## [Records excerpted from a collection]
········
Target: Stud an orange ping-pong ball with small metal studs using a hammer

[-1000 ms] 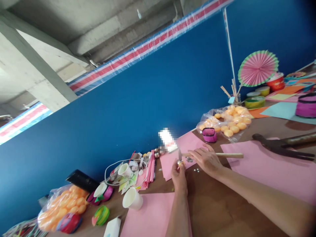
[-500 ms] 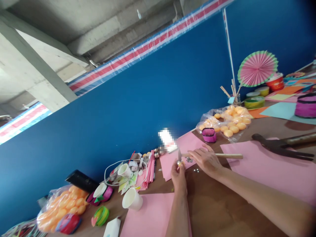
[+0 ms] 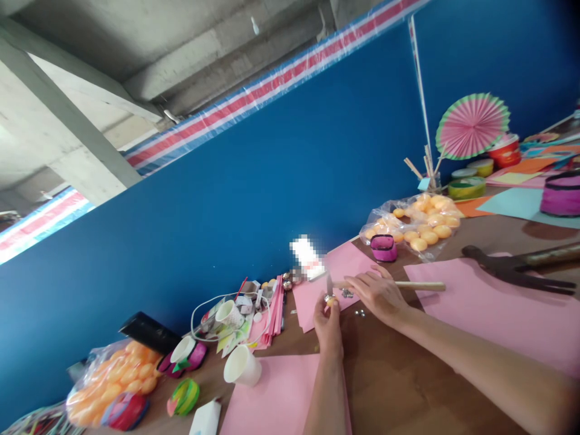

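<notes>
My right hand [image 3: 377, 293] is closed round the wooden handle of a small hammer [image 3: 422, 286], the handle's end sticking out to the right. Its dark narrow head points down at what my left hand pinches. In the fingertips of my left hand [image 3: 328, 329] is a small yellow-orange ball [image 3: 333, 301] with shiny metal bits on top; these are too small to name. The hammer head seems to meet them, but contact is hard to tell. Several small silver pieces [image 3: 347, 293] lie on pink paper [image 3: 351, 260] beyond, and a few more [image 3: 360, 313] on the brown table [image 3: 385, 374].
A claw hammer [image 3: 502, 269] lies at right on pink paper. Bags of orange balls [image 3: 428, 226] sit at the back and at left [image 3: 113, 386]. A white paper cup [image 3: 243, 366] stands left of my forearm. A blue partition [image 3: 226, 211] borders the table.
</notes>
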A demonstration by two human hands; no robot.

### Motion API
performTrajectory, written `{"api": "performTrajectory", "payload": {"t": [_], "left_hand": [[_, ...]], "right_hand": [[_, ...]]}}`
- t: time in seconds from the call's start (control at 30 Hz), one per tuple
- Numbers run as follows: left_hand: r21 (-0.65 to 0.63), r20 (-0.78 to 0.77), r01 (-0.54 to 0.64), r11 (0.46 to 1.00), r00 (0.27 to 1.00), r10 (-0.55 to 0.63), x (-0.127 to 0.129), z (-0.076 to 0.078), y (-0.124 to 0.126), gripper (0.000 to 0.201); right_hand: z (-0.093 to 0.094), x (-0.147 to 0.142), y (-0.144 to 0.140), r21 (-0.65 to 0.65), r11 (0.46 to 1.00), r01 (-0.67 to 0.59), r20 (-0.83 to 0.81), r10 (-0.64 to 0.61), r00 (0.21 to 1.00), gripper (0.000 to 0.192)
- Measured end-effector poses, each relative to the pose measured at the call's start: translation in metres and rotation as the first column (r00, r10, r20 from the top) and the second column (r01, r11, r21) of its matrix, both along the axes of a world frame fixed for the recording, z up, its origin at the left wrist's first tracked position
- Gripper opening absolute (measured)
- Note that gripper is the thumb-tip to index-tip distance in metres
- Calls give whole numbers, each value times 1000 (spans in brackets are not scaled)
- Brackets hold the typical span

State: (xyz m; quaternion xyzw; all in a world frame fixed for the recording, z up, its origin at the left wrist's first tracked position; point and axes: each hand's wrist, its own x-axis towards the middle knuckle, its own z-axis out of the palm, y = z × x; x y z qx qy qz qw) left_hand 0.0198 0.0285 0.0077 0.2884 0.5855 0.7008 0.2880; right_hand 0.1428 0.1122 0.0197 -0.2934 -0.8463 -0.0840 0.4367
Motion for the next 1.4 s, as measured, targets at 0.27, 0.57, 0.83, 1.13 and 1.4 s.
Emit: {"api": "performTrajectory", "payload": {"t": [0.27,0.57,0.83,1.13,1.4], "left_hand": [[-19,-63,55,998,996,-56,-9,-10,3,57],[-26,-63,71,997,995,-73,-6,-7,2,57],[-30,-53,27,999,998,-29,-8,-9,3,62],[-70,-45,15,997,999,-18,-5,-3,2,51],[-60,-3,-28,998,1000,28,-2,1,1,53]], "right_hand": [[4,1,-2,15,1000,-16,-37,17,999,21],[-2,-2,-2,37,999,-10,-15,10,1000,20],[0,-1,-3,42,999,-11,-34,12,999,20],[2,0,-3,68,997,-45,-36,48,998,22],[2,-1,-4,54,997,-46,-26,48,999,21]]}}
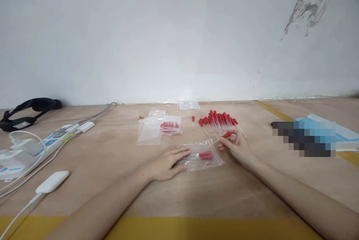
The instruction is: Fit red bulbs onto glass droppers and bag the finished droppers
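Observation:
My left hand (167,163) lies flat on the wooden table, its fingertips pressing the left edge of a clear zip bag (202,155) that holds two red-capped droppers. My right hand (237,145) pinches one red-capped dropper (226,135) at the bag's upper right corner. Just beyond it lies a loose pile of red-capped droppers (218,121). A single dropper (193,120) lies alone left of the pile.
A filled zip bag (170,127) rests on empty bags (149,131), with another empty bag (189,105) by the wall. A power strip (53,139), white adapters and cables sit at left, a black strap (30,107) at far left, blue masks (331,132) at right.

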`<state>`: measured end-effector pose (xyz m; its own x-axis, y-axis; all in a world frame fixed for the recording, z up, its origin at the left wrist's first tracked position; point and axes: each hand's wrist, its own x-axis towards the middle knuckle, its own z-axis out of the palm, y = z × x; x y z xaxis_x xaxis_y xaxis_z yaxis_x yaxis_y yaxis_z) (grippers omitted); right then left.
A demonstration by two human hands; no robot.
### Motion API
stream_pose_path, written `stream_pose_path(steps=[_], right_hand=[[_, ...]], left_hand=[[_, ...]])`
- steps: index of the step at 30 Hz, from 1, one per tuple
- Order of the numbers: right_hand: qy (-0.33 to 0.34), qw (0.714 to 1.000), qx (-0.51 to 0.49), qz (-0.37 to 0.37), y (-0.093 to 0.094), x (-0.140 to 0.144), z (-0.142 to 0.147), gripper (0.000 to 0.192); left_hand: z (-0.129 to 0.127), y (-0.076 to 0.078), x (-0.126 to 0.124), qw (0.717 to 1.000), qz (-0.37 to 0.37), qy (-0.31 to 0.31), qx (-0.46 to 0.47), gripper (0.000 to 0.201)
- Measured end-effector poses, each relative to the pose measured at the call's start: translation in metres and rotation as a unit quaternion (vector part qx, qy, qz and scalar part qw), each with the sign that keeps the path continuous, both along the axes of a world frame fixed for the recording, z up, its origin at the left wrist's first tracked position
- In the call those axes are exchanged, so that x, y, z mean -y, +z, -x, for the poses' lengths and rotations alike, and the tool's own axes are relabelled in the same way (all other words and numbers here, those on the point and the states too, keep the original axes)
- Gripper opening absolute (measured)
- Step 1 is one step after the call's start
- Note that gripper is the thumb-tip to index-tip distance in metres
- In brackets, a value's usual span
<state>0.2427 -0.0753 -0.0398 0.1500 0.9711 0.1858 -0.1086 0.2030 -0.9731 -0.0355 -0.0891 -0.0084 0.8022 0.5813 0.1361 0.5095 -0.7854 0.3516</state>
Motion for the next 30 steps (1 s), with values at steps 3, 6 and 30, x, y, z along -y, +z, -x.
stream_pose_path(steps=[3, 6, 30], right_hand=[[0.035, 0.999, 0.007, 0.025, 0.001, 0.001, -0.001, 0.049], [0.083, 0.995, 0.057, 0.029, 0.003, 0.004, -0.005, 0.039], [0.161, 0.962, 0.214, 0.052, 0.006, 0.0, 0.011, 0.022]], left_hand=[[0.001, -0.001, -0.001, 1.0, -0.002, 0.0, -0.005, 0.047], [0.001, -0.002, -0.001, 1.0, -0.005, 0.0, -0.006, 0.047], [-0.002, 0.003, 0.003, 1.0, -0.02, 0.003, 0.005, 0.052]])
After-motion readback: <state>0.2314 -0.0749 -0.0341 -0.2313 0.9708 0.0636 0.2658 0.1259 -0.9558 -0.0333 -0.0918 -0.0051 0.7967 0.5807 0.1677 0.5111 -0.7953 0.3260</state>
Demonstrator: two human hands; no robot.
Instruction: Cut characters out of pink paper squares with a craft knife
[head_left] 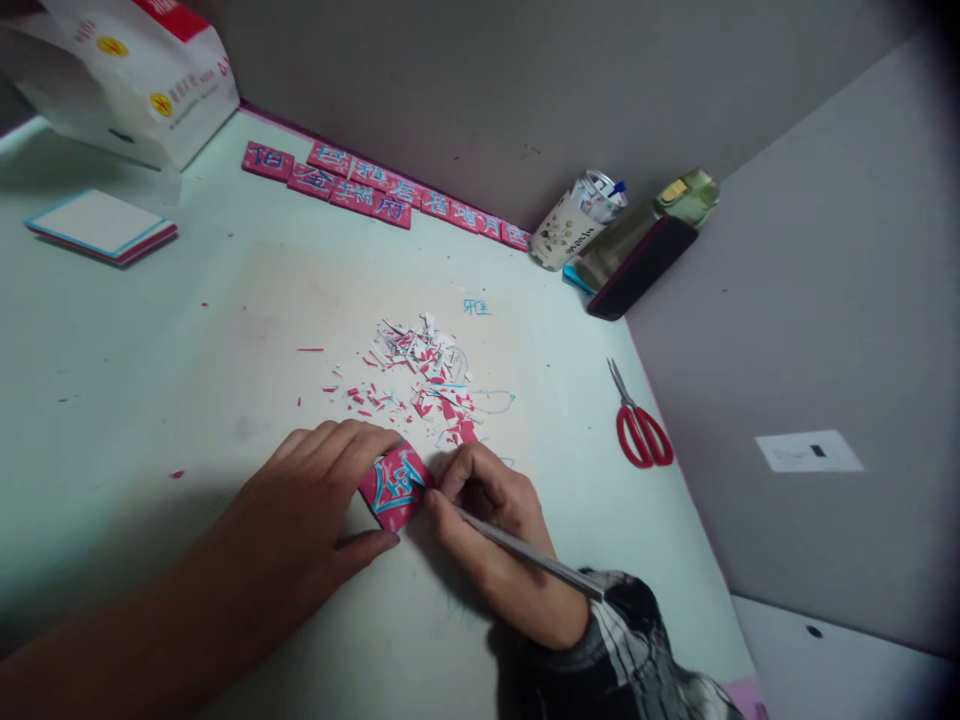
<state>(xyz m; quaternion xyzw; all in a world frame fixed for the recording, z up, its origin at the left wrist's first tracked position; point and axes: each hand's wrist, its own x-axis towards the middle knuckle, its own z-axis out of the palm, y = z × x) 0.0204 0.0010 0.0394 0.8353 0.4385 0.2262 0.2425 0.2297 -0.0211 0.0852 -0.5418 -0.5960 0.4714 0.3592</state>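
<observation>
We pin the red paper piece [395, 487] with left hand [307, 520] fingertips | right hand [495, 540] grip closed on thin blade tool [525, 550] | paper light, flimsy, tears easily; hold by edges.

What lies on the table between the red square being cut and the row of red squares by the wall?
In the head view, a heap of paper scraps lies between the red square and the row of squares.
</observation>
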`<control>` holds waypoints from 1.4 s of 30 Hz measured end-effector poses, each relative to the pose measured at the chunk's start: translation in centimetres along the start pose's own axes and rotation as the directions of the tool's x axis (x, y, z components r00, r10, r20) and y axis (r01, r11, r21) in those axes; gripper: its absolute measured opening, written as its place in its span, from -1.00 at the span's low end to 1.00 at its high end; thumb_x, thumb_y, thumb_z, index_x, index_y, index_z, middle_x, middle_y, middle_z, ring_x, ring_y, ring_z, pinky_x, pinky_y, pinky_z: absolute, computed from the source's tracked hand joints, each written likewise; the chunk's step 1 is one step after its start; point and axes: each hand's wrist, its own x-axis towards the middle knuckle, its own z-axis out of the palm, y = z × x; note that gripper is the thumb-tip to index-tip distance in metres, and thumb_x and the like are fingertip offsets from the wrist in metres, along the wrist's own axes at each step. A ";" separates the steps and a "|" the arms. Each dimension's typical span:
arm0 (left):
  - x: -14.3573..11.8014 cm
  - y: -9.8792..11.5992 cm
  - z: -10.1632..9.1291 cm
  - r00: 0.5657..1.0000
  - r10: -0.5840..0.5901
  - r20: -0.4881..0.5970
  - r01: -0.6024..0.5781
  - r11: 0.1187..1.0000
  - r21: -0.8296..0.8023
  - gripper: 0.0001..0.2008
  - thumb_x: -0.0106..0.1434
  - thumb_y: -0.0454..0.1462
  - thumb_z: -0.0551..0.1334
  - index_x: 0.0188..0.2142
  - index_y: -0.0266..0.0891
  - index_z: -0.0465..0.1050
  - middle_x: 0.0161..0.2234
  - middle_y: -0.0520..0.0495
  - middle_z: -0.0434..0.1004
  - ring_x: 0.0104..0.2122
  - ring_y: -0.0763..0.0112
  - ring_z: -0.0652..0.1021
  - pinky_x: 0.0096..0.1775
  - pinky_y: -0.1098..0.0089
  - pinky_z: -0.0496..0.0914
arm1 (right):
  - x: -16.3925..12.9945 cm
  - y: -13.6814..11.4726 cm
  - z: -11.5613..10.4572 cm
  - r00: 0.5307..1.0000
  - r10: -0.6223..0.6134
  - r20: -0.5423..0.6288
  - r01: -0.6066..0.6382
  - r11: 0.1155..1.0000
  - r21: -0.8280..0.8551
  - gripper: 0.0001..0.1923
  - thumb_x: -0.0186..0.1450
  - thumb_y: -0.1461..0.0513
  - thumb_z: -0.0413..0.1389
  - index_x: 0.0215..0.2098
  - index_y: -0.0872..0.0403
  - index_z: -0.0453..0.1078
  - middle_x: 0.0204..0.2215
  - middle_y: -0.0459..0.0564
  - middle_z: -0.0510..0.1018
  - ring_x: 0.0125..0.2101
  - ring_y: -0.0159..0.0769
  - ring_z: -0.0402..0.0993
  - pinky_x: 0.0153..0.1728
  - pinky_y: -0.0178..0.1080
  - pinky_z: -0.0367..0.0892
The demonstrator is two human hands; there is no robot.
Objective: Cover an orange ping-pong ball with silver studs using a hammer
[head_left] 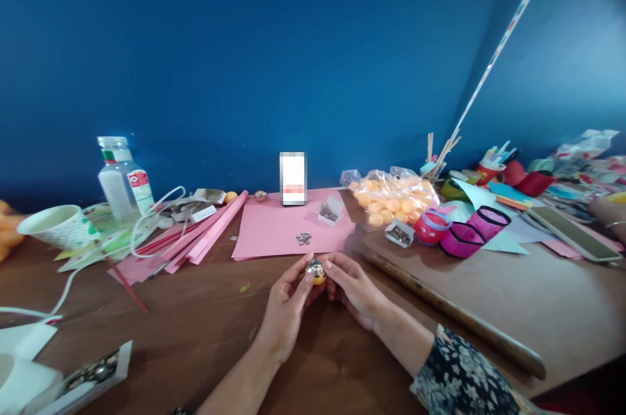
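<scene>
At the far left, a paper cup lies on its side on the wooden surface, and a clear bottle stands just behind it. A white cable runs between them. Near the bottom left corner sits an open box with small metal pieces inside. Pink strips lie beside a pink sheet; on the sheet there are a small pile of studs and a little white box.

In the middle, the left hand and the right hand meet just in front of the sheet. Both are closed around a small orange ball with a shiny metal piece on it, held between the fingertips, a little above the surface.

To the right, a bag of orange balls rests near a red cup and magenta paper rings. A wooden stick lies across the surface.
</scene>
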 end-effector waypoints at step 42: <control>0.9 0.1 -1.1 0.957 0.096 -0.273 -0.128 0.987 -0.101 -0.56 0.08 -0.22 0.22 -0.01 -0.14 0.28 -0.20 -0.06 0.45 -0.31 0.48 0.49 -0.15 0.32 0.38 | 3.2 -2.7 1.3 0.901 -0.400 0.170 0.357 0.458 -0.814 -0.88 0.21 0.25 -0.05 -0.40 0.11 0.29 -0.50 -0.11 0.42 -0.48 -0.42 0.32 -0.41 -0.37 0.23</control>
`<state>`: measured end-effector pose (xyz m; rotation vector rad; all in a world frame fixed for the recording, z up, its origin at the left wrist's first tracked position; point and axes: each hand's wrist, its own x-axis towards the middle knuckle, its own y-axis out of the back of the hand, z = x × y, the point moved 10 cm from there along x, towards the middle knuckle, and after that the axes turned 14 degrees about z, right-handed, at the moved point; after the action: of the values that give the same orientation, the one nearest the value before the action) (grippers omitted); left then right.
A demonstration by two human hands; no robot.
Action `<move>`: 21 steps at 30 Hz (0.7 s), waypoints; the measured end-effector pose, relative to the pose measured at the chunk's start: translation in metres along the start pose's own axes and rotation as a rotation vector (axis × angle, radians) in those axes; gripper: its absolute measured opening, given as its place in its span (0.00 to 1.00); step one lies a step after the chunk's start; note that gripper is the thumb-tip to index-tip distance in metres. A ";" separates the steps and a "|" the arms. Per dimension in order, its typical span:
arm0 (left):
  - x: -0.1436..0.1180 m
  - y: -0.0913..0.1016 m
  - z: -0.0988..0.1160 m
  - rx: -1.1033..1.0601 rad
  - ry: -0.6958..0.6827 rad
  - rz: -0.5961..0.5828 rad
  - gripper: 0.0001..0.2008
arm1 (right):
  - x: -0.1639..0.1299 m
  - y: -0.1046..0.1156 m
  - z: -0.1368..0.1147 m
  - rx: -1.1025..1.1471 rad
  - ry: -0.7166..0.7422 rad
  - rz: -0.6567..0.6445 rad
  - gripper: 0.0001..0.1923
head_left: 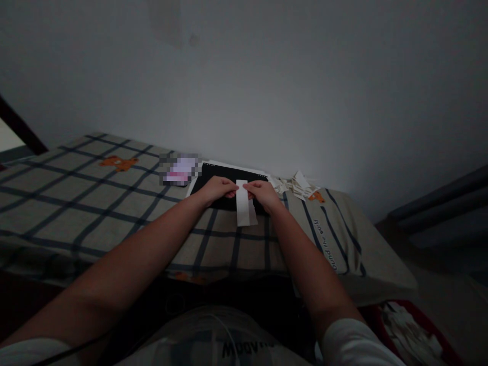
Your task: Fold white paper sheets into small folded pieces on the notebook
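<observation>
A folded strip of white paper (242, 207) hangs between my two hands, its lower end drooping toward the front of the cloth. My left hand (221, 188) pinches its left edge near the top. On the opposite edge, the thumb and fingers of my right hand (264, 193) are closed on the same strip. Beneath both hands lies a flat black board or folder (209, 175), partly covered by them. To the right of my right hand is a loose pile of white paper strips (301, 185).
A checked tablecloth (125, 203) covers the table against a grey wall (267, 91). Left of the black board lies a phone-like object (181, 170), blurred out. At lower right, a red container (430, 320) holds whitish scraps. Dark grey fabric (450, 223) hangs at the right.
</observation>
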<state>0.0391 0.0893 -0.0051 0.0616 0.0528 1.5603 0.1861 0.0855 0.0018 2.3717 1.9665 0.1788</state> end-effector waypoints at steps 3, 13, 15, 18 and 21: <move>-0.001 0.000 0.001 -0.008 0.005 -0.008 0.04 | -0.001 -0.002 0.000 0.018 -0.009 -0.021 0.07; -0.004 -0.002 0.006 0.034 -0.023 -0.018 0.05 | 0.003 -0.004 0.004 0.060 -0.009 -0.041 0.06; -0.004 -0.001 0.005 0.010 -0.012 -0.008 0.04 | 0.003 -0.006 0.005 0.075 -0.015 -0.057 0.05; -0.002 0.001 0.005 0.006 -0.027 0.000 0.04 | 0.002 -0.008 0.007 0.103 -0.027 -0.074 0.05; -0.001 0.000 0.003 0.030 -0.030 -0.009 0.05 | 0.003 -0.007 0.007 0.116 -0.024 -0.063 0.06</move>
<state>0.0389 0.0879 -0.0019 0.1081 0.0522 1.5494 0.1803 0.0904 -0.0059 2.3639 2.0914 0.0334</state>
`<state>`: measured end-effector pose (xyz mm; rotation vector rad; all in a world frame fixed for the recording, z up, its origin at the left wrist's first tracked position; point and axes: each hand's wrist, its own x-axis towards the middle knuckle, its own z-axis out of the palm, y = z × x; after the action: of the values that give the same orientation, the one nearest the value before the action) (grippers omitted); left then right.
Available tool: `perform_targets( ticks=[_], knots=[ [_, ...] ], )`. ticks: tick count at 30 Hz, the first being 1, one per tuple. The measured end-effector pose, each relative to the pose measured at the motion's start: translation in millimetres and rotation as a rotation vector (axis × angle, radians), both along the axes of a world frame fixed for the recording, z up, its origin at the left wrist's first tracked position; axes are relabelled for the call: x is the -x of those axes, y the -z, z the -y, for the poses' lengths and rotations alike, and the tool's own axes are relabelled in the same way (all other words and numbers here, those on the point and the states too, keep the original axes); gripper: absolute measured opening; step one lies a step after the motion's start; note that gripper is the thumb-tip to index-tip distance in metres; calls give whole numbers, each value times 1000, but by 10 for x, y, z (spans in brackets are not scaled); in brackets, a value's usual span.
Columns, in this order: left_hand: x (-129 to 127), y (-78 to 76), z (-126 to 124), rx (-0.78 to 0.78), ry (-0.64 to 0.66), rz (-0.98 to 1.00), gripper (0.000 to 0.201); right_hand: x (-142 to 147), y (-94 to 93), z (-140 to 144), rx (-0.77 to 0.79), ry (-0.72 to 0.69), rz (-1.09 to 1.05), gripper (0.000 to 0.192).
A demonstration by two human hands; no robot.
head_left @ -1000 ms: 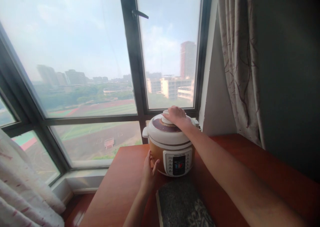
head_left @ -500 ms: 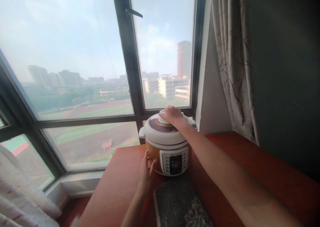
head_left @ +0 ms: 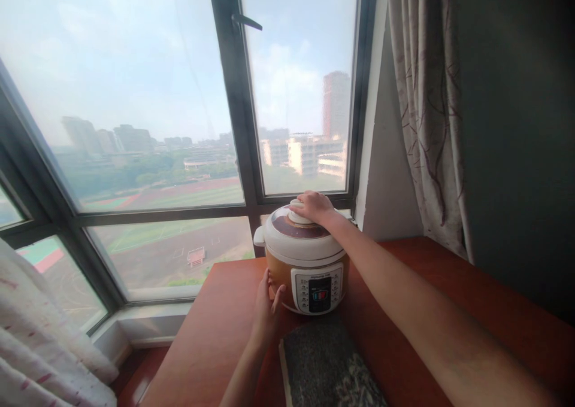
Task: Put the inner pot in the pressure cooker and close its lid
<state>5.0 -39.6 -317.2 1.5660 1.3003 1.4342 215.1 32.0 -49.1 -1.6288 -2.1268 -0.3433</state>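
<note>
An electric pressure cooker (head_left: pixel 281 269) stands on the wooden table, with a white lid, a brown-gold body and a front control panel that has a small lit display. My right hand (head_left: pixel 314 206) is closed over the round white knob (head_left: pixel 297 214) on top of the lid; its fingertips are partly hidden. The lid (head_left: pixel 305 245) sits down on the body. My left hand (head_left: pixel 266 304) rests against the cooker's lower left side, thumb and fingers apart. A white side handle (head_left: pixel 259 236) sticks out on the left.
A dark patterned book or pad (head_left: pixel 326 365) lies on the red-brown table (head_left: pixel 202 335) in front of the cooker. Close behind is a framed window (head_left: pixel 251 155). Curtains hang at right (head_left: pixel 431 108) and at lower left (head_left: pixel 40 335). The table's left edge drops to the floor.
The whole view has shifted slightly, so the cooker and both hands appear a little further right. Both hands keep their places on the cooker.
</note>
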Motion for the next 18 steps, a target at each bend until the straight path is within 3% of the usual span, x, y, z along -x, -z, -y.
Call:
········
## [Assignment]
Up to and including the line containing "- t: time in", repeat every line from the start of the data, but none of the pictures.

## [Answer]
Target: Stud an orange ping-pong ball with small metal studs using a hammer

[-1000 ms] 
[-500 ms] 
[+0 ms] 

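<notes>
My right hand [image 3: 377, 293] is closed round the wooden handle of a small hammer [image 3: 422, 286], the handle's end sticking out to the right. Its dark narrow head points down at what my left hand pinches. In the fingertips of my left hand [image 3: 328, 329] is a small yellow-orange ball [image 3: 333, 301] with shiny metal bits on top; these are too small to name. The hammer head seems to meet them, but contact is hard to tell. Several small silver pieces [image 3: 347, 293] lie on pink paper [image 3: 351, 260] beyond, and a few more [image 3: 360, 313] on the brown table [image 3: 385, 374].
A claw hammer [image 3: 502, 269] lies at right on pink paper. Bags of orange balls [image 3: 428, 226] sit at the back and at left [image 3: 113, 386]. A white paper cup [image 3: 243, 366] stands left of my forearm. A blue partition [image 3: 226, 211] borders the table.
</notes>
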A demonstration by two human hands; no robot.

### Motion API
performTrajectory, written `{"api": "performTrajectory", "payload": {"t": [_], "left_hand": [[_, ...]], "right_hand": [[_, ...]]}}`
- t: time in seconds from the call's start (control at 30 Hz), one per tuple

This exercise is finished.